BEGIN Records to process

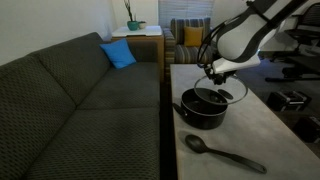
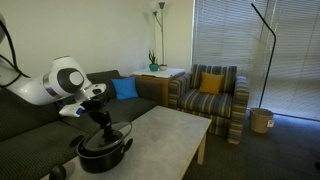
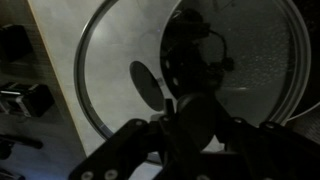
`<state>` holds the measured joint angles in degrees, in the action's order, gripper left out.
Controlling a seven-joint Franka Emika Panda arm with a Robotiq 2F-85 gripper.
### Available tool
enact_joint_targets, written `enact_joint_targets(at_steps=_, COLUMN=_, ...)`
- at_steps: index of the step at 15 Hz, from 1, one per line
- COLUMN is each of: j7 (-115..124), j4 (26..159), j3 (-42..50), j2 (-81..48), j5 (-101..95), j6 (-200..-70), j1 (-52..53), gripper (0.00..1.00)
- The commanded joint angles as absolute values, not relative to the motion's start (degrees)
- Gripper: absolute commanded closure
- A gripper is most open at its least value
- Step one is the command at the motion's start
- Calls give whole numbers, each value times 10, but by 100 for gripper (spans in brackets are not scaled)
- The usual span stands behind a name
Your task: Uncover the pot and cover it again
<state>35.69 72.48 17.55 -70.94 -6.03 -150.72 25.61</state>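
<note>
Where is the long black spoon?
In an exterior view the long black spoon lies on the pale table, lower right of the picture, nearer the camera than the wide black pot.

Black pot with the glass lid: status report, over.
Gripper shut on round glass lid, held up and offset. Wide shallow black pot beneath, open, on pale table. Long black spoon lies apart, nothing in the way.

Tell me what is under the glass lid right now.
Under the lid, which the gripper holds by its knob, sits the black pot on the table. The pot's inside is dark; whether it holds anything cannot be seen.
</note>
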Motion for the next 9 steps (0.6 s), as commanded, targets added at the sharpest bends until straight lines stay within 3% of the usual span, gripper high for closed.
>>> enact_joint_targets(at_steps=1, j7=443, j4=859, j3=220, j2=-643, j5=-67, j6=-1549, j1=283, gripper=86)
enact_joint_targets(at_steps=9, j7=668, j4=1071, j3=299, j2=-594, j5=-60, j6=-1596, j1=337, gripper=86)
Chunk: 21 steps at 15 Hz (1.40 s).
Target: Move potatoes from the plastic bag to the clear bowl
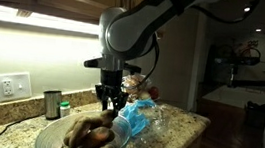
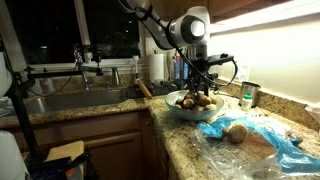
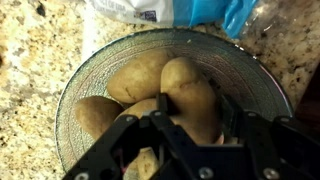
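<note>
I'm at the drop: gripper (image 1: 109, 102) low over the potatoes (image 3: 140, 78) in the clear bowl (image 3: 240, 60) near the counter (image 2: 190, 150) edge. I cannot tell whether the jaws are gripping or slack. Next move: rise and cross to the plastic bag (image 2: 272, 142), where one potato (image 2: 236, 132) seems to lie.

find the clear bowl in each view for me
Exterior view: clear bowl lower centre-left, under the claw.
Exterior view: clear bowl just right of centre, under the claw.
Wrist view: clear bowl fills most of the frame.
Shared landmark: the blue-tinted plastic bag beside it.
</note>
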Each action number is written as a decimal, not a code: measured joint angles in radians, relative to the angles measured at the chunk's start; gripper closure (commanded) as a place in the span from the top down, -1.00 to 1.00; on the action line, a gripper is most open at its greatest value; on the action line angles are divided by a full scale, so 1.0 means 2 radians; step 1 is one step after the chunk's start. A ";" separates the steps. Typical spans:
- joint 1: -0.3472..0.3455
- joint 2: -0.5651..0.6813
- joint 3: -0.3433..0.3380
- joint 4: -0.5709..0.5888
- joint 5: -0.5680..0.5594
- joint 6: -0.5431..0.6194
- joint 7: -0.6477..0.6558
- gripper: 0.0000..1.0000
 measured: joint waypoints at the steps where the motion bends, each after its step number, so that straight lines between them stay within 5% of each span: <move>1: 0.000 0.002 0.000 0.003 0.000 -0.001 -0.002 -0.40; 9: 0.000 0.033 0.004 0.031 0.005 -0.016 -0.031 -0.40; 10: 0.000 0.036 0.005 0.034 0.005 -0.019 -0.033 0.60; 15: 0.000 0.046 0.008 0.043 0.005 -0.023 -0.034 1.00; 21: -0.003 0.046 0.003 0.046 0.005 -0.023 -0.034 1.00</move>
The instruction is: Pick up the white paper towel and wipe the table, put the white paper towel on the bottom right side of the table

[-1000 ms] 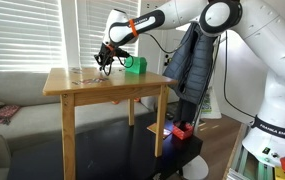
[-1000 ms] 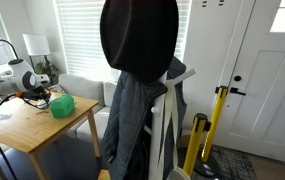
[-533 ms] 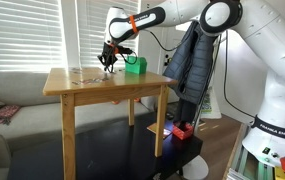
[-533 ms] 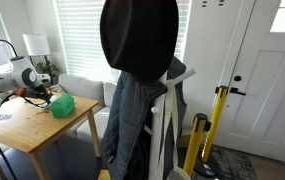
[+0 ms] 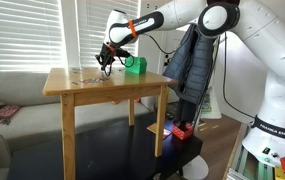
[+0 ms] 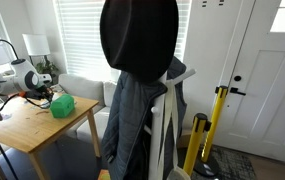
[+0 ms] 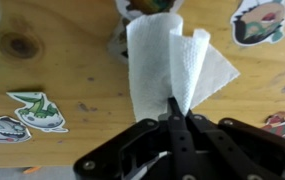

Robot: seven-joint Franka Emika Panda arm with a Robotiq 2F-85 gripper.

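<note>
Over the table (image 7: 52, 65) | hand (image 7: 172, 113) clamped on white paper towel (image 7: 160, 58) | towel fans out beyond the pinch

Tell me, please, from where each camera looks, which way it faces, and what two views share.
An exterior view: beside the table, facing the window blinds; the whole arm and white base show.
An exterior view: behind a hanging coat, facing the table corner and a door; only the forearm and gripper show, at the picture's edge.
Wrist view: on the wrist, looking down past the gripper, shut on the white paper towel, at the stickered tabletop.
Shared: both exterior views show the green box on the table.
</note>
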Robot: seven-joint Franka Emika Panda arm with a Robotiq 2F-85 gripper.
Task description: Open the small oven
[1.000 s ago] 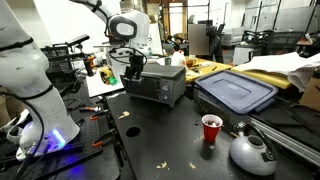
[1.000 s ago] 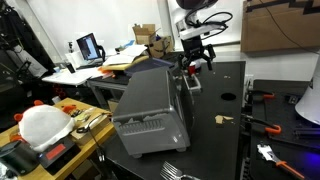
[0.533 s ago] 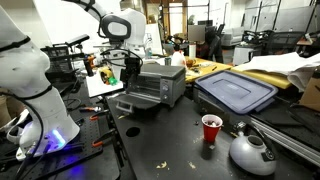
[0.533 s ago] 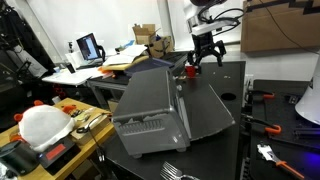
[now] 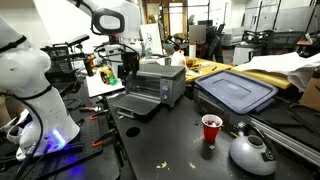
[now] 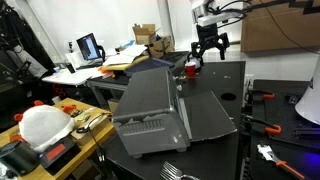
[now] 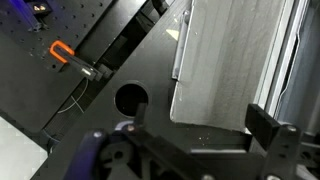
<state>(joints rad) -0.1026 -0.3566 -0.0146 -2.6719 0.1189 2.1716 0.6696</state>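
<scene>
In an exterior view, the black gripper (image 5: 128, 70) is seen above the folded-down door (image 5: 135, 103), its fingers spread and empty. The small oven (image 5: 158, 80), a boxy brushed-metal case, is set on the dark table (image 5: 170, 145). Any lettering is too small to read. Rightward are a red plastic cup (image 5: 211, 129) and a ribbed dark-blue bin lid (image 5: 236, 92).

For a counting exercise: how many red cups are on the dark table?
1. The red cup stands on the dark table, in front of the blue lidded bin, near the silver kettle. Background clutter could hide others.
</scene>
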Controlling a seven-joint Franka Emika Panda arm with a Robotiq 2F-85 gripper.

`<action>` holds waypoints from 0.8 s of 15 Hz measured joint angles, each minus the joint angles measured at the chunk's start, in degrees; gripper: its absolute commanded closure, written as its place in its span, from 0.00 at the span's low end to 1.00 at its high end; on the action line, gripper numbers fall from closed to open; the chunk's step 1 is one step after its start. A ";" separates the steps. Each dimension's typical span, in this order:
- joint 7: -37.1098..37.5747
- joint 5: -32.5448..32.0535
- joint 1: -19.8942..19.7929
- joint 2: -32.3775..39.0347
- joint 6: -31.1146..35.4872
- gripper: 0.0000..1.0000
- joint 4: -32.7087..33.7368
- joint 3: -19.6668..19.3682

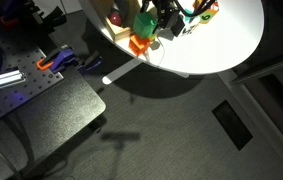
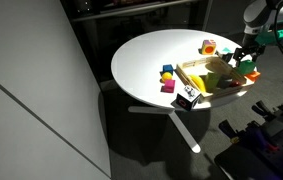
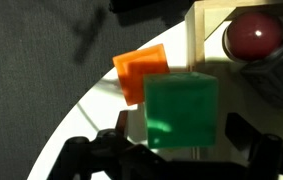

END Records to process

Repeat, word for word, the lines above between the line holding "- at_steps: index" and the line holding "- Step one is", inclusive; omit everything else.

- at_steps: index of the step at 15 Hz, from 1, one per line
- COLUMN is each of: j7 (-115..124), j4 (26..159), j3 (-42..50), j2 (-81..48), j5 (-101..95), j6 (-200..-70), j1 (-52..53), gripper (0.00..1.00)
- The commanded joint angles as absolute values, not relative to the motion's start (degrees)
- Gripper: absolute commanded closure
- A gripper is most open at its least value
- Step one is the command at the motion's start

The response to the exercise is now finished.